Supervivencia del PAC

Entre Líneas

Armando González R. | agonzalez@nacion.com

Si la tendencia marcada por las encuestas no varía, la próxima elección podría tornarse una amenaza para la subsistencia del Partido Acción Ciudadana (PAC). Es pronto para conclusiones. La campaña apenas comienza y hay mucho tiempo para acumular aciertos y cometer errores. Habrá otras encuestas y el resultado de la votación difícilmente se parecerá a los datos reflejados por los estudios de opinión actuales.

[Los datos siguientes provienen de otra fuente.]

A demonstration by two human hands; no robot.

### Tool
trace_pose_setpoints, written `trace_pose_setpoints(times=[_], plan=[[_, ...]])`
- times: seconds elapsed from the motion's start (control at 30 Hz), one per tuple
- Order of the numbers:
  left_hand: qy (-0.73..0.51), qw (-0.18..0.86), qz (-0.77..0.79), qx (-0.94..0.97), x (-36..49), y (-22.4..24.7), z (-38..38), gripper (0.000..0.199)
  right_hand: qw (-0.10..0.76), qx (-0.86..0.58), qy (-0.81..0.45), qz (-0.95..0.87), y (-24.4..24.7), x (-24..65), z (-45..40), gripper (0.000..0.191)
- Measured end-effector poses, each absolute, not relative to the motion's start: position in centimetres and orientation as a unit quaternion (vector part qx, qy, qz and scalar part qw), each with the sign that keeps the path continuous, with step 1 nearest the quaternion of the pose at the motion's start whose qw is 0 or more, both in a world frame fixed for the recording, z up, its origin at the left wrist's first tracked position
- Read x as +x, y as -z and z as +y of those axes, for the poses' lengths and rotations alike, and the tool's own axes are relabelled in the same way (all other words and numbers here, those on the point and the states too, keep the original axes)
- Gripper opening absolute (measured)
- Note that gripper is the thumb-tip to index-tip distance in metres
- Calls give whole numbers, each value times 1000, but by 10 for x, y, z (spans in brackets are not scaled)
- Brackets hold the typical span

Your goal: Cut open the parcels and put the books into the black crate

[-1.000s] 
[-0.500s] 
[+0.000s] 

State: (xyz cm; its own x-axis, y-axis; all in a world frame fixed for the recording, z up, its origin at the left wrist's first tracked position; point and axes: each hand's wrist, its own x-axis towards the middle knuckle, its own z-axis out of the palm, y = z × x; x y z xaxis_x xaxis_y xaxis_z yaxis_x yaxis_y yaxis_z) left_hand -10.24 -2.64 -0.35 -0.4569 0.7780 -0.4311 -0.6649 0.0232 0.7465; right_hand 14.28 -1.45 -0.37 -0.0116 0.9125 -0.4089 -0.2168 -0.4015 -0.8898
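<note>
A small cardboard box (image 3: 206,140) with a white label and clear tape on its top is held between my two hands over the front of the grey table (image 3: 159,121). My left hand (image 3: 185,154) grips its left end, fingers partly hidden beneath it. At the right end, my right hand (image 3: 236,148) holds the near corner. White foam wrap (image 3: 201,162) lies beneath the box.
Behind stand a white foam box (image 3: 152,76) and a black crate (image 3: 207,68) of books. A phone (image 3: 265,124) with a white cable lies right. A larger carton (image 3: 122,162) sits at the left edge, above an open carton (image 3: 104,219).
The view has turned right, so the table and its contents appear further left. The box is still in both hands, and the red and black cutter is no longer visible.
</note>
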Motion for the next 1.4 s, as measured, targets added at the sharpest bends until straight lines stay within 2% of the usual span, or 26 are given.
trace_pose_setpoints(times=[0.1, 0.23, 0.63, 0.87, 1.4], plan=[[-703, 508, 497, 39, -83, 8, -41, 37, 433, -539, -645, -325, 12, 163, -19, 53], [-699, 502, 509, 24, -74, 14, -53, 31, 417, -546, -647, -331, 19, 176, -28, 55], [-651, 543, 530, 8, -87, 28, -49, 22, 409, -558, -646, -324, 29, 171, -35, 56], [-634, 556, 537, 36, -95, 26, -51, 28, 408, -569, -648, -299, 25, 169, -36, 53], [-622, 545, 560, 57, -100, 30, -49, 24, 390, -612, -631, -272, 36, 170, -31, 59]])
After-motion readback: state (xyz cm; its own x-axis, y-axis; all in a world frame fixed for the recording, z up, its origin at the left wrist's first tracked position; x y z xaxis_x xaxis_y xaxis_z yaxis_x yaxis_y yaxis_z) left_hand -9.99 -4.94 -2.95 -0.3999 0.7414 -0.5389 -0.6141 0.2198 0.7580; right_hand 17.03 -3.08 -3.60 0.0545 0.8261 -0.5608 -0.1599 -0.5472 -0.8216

El PAC está estructurado en torno a la figura de su candidato y fundador. Es difícil concebirlo sin don Ottón Solís a la cabeza, pero también es difícil imaginar a don Ottón a la cabeza luego de una tercera derrota, sobre todo si se produce por un margen abultado. La vigencia del líder está en juego en un partido que ha hecho poco por alejarse del personalismo y definir mecanismos idóneos de sucesión. Aún está fresca en la memoria la antipatía con que la dirigencia recibió el reto de quienes disputaron a don Ottón la candidatura, en especial doña Epsy Campbell, y el carácter limitado de la convención interna celebrada cuando no había más remedio. El partido tampoco ha logrado desarrollar una estructura capaz de sostenerlo en un mal momento. La organización sectorial no muestra la vitalidad necesaria y los organismos de conducción política son opacos, sin proyección nacional.

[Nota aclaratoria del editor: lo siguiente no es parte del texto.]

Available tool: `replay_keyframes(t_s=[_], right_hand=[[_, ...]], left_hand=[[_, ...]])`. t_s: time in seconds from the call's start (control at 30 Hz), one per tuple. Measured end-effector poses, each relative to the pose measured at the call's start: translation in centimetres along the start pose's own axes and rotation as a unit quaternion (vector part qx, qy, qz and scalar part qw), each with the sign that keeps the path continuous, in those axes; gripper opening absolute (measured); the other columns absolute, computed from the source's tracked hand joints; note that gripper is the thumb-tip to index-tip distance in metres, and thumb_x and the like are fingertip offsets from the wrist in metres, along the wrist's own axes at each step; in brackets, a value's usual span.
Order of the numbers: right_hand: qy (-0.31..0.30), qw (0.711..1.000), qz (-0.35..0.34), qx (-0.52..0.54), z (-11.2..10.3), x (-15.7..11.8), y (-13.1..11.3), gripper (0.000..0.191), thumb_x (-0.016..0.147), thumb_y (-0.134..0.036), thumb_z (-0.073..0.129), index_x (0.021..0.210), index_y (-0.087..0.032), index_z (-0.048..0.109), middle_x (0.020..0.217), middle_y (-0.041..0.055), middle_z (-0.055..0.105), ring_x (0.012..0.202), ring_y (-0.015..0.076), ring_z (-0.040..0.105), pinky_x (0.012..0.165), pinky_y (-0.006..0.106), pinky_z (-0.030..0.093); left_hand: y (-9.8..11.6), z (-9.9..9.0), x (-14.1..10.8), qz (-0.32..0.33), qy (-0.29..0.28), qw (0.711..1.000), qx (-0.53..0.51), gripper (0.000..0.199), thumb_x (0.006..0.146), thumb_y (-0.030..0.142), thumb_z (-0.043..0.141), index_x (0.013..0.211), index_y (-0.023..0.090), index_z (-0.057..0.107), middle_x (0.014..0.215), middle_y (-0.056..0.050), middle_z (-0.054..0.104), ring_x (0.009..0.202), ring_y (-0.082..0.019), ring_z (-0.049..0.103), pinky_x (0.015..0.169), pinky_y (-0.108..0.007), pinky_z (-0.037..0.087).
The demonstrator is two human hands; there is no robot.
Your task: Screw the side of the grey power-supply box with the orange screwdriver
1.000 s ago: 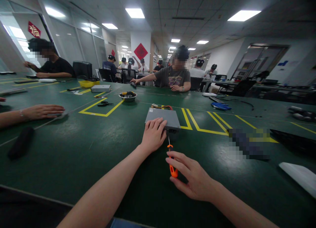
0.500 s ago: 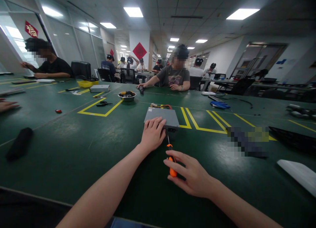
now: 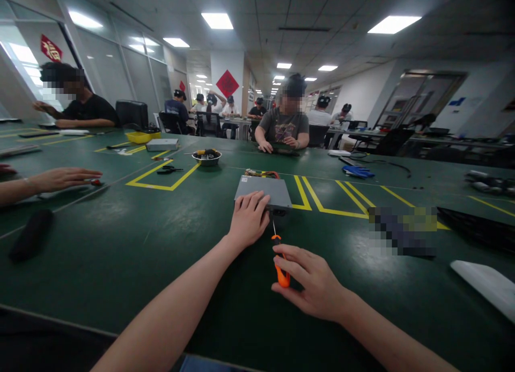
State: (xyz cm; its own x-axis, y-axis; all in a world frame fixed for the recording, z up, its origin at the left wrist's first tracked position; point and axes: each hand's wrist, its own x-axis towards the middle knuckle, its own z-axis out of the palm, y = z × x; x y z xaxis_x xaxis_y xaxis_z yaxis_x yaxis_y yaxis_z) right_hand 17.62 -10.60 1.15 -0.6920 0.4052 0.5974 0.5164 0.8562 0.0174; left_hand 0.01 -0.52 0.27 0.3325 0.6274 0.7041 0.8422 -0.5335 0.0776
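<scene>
— What's the right hand (image 3: 316,281) doing?
— Grasping the screwdriver (image 3: 282,278) by its orange handle, thumb on one side, fingers on the other. The shaft points away from the body.
— At what?
— The near face of the box (image 3: 265,187), just below the left hand. I can't tell whether the tip touches.
— And the left hand (image 3: 250,219)?
— Holding the box at its near edge, fingers across the top, thumb down by the near face.
— Where does the box sit?
— On the green table (image 3: 181,286), straight ahead. It's grey, with wires (image 3: 271,174) at its far end and yellow tape (image 3: 303,192) just beside it on the right.
— What's beyond?
— Farther off and to the left, a bowl (image 3: 206,162) with a yellow-handled tool (image 3: 208,152) in it. A small black thing (image 3: 169,169) lies nearer and left of that. To the right there's a blue bundle (image 3: 358,172).
— Anyone close?
— A neighbour's hand (image 3: 68,177) comes in from the left, fingertips near a small red piece (image 3: 95,182); I can't tell if they touch. Across the table sits a person in a grey shirt (image 3: 287,126), both hands low at the table's far edge.
</scene>
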Motion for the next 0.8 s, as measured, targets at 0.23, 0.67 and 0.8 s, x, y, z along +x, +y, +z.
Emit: replay_keyframes(t_s=[0.23,0.67,0.8], right_hand=[[-0.065,0.998,0.027,0.006,-0.38,-0.04,-0.25,0.036,0.088,-0.033,0.047,0.120,-0.017,0.044,0.121,0.0165,0.052,0.101,0.0235,0.058,0.077,0.036,0.052],[-0.065,0.997,0.035,0.034,0.08,-0.16,-0.18,0.038,0.087,-0.036,0.049,0.117,-0.014,0.043,0.121,0.0175,0.052,0.103,0.0238,0.058,0.079,0.036,0.051],[-0.066,0.998,0.007,0.012,0.41,0.02,-0.16,0.032,0.088,-0.036,0.048,0.114,-0.017,0.047,0.118,0.0158,0.055,0.095,0.0224,0.061,0.074,0.035,0.051]], left_hand=[[0.10,-0.08,0.03,-0.002,0.002,1.000,0.001,0.037,0.087,0.028,0.042,0.123,0.021,0.046,0.128,-0.007,0.049,0.119,-0.023,0.040,0.099,-0.041,0.027],[0.20,0.26,0.08,-0.013,0.010,1.000,0.014,0.034,0.088,0.030,0.041,0.121,0.023,0.048,0.126,-0.006,0.051,0.118,-0.023,0.041,0.099,-0.040,0.027],[0.20,0.26,0.08,-0.012,0.011,1.000,0.019,0.034,0.088,0.030,0.041,0.121,0.023,0.047,0.125,-0.005,0.051,0.118,-0.022,0.041,0.098,-0.040,0.028]])
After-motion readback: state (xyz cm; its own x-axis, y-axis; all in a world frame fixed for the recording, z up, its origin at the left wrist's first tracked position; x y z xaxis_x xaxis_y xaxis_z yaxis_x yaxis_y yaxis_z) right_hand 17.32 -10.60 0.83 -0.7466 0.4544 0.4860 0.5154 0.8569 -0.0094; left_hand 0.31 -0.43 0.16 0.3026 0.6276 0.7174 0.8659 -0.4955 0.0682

Sin el líder y ante la debilidad de la estructura, el partido tendría que apostar a la claridad del programa para mantener la coherencia, pero ahí también existe un déficit. Hay poco tiempo para desembarazarse del sambenito del partido del “no” y ofrecer al país un programa convincente. A la fecha, el PAC es más reconocido por una ubicación vagamente definida en el espectro político que por una propuesta concreta y bien delimitada. Es una opción de centroizquierda cuya materialización, una vez alcanzado el poder, es difícil de pronosticar. Habrá un programa escrito. Todos los partidos lo tienen, pero de ahí al acuerdo fundamental interno, capaz de brindar ímpetu a la acción política, hay una gran distancia.

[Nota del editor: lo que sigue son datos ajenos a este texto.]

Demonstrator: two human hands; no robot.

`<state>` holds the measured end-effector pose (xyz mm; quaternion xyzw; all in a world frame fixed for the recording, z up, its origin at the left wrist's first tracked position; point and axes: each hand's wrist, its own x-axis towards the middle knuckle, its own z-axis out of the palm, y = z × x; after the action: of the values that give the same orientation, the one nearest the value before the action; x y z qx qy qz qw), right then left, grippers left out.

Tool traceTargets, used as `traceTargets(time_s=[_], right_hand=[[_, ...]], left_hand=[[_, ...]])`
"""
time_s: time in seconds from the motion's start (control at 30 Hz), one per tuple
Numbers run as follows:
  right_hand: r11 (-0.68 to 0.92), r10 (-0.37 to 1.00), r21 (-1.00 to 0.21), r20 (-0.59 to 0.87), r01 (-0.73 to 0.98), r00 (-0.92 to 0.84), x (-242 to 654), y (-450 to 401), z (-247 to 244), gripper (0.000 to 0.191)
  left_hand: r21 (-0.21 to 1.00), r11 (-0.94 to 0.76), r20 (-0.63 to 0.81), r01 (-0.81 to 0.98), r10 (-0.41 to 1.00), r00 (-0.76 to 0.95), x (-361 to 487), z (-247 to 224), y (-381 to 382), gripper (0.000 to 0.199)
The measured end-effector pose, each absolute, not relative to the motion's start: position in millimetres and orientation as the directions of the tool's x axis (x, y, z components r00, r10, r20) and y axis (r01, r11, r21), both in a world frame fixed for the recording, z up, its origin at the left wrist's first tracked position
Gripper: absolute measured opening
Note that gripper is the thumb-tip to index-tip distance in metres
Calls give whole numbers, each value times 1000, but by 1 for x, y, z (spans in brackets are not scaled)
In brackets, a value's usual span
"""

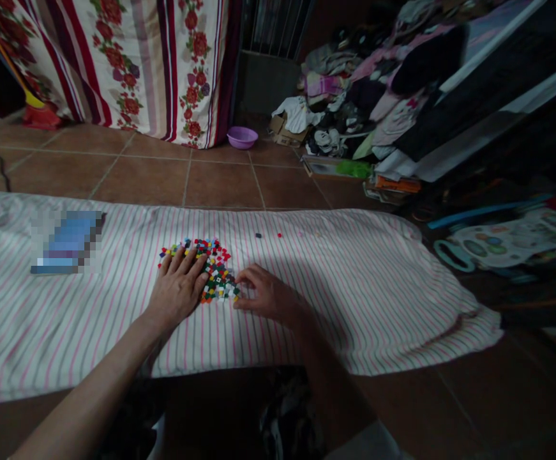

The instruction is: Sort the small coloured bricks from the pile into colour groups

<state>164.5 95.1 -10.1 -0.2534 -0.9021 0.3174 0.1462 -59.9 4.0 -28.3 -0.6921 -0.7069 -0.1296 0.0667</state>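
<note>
A heap of small, square-looking coloured pieces (219, 281) lies on the striped cloth, with red, green, white, yellow and black among them. My left hand (178, 287) rests flat over the heap's left part, fingers stretched out, hiding the pieces beneath. At the right edge of the heap is my right hand (268, 294), its fingers curved and the thumb apart from the index finger; nothing shows between them. Beyond it, a dark piece (258, 235) and a red piece (279, 235) lie apart in a row, with fainter pale ones to their right.
The striped cloth (378, 287) covers a low, long surface. On its left lies a blurred-out flat blue object (69, 241). Behind are the tiled floor (220, 182), a purple basin (242, 137), a floral curtain (148, 70) and piled clothes (378, 83). A toy-like panel (502, 239) stands at right.
</note>
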Motion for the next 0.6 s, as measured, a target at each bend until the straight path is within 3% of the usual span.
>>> traceTargets(time_s=[0.13, 0.6], right_hand=[[701, 547, -601, 108, 384, -830, 164, 90, -9, 37], [752, 546, -493, 97, 437, -832, 153, 81, -1, 23]], left_hand=[[84, 20, 275, 996, 960, -43, -58, -27, 4, 51], [51, 39, 299, 998, 953, -53, -55, -27, 4, 51]])
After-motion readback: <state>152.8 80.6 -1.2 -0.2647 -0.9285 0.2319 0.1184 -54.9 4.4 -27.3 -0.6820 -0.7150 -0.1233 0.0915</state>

El PAC se articuló, al inicio, bajo la bandera de la ética en la función pública, pero, pasadas dos justas electorales y en la recta final hacia la tercera, la bandera se ha desgastado. Habrá que esperar un momento de mayor madurez de la campaña para juzgar si el partido halló el mensaje y se reunió con el pragmatismo que tanto se ha echado de menos en sus actuaciones. Podría ser la última oportunidad, porque si el resultado electoral crea un nuevo vacío, comparable al dejado por el PUSC, alguien lo llenará.